Running two Grails sites in one Tomcat
So this Monday we had to launch a new website with Grails 1.0.2 to a site with an existing Gails 0.5.6 application running inside a single Tomcat instance.
We had the box’s ram upgraded from 1GB to 2GB to cover the anticipated extra drain - the existing app had seemingly needed 1GB for itself.
So the RAM or the extra CPU load was making the box croak and was showing up a Linux kernel 2.6.9 bug related to unlock_kernel() calls and we were getting up times of circa 50 minutes before the thing locked and needed a reboot. Also possible the RAM was faulty and the hosting company swapped it out for us pronto.
Anyway… when it was working many pages would come back blank. Logs showed OutOfMemory errors and we played with Tomcat heap settings as the problems were native thread allocation. Then the alarm bell in my head rang and reminded me that Java gives this OOM error not just for memory exhaustion but also not being able to allocate a new native thread.
Our sys admin looked into it and found that ulimit was 100 processes, a leftover from when I hacked the box to be secure with Bastille. The limit was removed - after all we need hundreds of threads in the Java VM for any level of traffic with 2 apps running.
Bingo - server runs beautifully with both apps withing 1GB Java heap. It runs better than it ever did with the single app and the hosed ulimit. Duh.
May 12th, 2008 at 7:49 am
What versions are you running, are you running apache httpd at all, and do you see any avergae heap allocation growth over time (where number of concurrent users isn’t the only factor?)

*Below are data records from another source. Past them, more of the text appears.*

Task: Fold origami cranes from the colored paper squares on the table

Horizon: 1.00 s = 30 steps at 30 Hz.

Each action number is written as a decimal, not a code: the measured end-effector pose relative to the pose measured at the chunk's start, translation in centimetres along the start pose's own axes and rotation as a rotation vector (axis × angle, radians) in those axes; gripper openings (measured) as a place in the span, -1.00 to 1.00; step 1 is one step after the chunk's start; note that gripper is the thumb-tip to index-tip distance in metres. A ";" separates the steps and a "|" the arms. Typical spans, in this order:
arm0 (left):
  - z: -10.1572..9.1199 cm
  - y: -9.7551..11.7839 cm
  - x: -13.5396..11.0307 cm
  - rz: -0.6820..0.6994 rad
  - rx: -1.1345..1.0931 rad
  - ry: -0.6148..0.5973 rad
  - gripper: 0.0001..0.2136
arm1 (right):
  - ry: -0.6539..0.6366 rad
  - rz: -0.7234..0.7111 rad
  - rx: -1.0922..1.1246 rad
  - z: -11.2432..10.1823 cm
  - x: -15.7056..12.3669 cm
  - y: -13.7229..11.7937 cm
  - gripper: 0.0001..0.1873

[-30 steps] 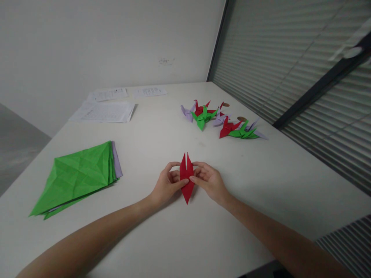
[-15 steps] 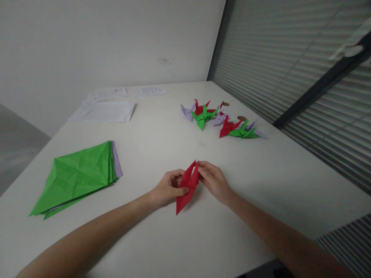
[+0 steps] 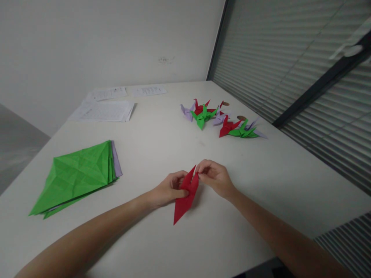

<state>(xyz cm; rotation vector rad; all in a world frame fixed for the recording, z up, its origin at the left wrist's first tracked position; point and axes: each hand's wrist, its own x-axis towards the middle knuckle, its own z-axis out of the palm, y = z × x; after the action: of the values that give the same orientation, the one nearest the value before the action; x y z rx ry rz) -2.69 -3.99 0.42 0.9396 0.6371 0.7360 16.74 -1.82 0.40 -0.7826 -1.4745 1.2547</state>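
Red paper [image 3: 184,202] has tipped over since a second ago, its lower point now angled towards the left forearm.

From my remote seat I've got both hands on it: left hand [image 3: 168,190] clamping the middle, thumb on top, and right hand [image 3: 217,179] pinching the tip of the right-hand prong. So the paper sits right between them, split end up by the right fingers. Pile of green sheets [image 3: 81,166] is off to the left hand's left, and a bunch of folded birds [image 3: 203,116] lies beyond the right hand.
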 end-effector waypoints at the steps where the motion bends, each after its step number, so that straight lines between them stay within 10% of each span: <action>1: 0.2 0.1 0.0 -0.004 0.009 0.024 -0.69 | -0.027 -0.034 -0.032 0.1 -0.1 0.0 -0.84; 18: 1.4 0.7 -0.4 0.073 0.093 0.302 -0.65 | 0.031 -0.393 -0.446 1.6 -1.4 -1.0 -0.88; 30: 1.4 0.9 -0.4 0.171 0.175 0.375 -0.65 | 0.086 -0.143 -0.309 2.4 -1.8 -0.6 -0.97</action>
<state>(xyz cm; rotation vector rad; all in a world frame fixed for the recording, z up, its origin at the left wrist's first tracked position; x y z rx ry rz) -2.11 -4.66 1.89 1.0340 0.9701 1.0350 15.04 -4.37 0.54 -0.9034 -1.6438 0.8867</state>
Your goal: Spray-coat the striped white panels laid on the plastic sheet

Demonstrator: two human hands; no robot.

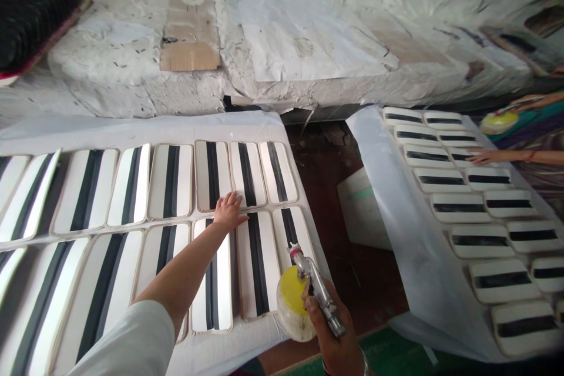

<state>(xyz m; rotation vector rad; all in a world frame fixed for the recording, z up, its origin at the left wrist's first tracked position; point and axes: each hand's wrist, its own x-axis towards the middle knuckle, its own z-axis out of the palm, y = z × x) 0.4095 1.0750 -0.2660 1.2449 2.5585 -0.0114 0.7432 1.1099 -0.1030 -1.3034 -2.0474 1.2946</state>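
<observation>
My left hand point(229, 211) reaches forward and rests with fingers spread flat on a white panel with a black stripe point(258, 264), at the gap between two rows of such panels. My right hand point(335, 341) is closed round the grip of a metal spray gun point(315, 288) with a yellow-lidded cup point(291, 304), held low above the near right corner of the white sheet point(132, 126). The gun's nozzle points toward the rightmost panel point(291, 232) of the near row.
Two rows of striped panels cover the left sheet. A second sheet point(396, 200) at the right carries several smaller striped panels. Another person's hand point(482, 157) lies on them, with a second yellow cup point(497, 122) beyond. Dark red floor point(326, 158) separates the sheets. A paint-crusted bench point(286, 41) lies behind.
</observation>
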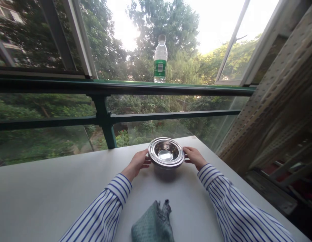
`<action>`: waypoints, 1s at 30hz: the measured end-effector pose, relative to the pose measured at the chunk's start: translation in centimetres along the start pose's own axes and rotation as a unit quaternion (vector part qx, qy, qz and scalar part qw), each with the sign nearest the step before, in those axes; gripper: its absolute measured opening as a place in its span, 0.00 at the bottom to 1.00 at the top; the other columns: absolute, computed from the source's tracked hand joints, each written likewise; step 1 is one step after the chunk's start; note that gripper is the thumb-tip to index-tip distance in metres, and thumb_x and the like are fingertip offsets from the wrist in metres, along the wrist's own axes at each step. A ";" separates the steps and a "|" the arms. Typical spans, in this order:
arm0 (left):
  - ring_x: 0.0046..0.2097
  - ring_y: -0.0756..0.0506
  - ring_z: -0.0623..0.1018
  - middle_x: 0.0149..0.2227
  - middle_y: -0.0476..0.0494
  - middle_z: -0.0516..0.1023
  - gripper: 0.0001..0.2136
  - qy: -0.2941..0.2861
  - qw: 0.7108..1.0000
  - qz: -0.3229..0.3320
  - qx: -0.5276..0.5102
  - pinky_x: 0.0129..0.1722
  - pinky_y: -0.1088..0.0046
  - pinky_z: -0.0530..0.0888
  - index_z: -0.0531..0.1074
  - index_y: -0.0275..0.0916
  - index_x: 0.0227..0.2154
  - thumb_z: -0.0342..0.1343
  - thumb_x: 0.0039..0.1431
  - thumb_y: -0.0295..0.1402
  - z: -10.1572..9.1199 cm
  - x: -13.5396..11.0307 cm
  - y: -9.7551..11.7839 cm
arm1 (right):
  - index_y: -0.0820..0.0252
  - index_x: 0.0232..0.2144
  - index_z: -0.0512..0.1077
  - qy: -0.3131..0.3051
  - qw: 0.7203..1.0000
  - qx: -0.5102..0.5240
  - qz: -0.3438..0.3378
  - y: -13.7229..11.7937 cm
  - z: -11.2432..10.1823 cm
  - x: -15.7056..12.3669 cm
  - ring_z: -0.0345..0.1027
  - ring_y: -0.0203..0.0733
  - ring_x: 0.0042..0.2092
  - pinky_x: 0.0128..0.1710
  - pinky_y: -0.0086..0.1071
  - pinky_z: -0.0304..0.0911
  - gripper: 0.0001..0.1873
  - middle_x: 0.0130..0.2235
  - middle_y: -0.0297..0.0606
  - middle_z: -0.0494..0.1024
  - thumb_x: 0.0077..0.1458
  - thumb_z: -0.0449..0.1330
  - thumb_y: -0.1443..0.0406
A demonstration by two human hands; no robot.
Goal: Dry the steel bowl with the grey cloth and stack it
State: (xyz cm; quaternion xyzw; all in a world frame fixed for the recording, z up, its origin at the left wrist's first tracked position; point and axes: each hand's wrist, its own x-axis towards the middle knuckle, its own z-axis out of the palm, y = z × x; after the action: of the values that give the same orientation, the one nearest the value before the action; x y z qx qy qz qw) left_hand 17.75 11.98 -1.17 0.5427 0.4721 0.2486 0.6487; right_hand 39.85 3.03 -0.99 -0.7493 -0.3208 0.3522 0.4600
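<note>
A shiny stainless steel bowl (166,153) is between my two hands, above the far part of the white table. Its rim shows several rings, and I cannot tell if it is one bowl or a nested stack. My left hand (138,162) grips the rim from the left, fingers partly under it. On the opposite side my right hand (195,157) holds the rim with thumb on top and fingers below. A shadow lies under the bowl; whether its base touches the table is unclear. Nearer to me lies a crumpled grey-green cloth (153,223), apart from both hands.
The white table (57,188) reaches a green metal railing (105,116) with glass panels. A clear plastic bottle with a green label (160,64) stands on the railing's top before an open window. A patterned curtain (269,87) hangs at the right, beside the table's edge.
</note>
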 end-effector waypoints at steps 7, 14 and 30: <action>0.31 0.49 0.72 0.37 0.39 0.71 0.21 0.007 0.990 0.052 0.133 0.28 0.74 0.68 0.67 0.33 0.37 0.45 0.51 0.48 -3.0 -3.6 -0.6 | 0.64 0.40 0.68 0.044 0.988 -0.054 -0.137 0.0 -0.7 -4.9 0.67 0.38 0.36 0.37 0.33 0.62 0.13 0.36 0.39 0.72 0.58 0.49 0.62; 0.20 0.51 0.65 0.17 0.49 0.67 0.19 -0.139 0.943 0.062 0.295 0.21 0.75 0.61 0.70 0.33 0.18 0.51 0.46 0.47 -5.0 -9.6 -3.5 | 0.61 0.47 0.67 -0.228 0.930 -0.195 -0.210 1.1 2.4 -13.2 0.69 0.41 0.36 0.36 0.33 0.63 0.26 0.38 0.42 0.75 0.49 0.57 0.52; 0.34 0.43 0.75 0.32 0.40 0.78 0.19 -0.133 0.954 0.150 0.224 0.32 0.71 0.69 0.74 0.31 0.36 0.57 0.43 0.40 -4.3 -12.2 -5.1 | 0.59 0.42 0.69 -0.227 0.892 -0.186 -0.343 0.2 5.6 -14.4 0.67 0.38 0.39 0.37 0.30 0.64 0.18 0.39 0.38 0.73 0.46 0.54 0.73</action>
State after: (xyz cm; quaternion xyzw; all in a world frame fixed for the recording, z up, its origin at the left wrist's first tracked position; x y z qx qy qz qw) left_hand 7.77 2.32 -1.65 0.7666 0.3382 0.1565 0.5229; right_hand 27.42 -6.01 0.33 -0.5637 -0.7137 0.2669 0.3189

Does this look like it will run for 2 months without a hitch under a high load?
Cheers
May 19th, 2008 at 11:31 am
Apache Tomcat/5.5.20 - fronted by Apache with mod_proxy and serving the static image content etc.
2 months uptime - should be much better than that.
High load - one man’s high is another man’s low so i can’t comment. You may experience heap/concurrency problems under high load just like any other Tomcat Java web application.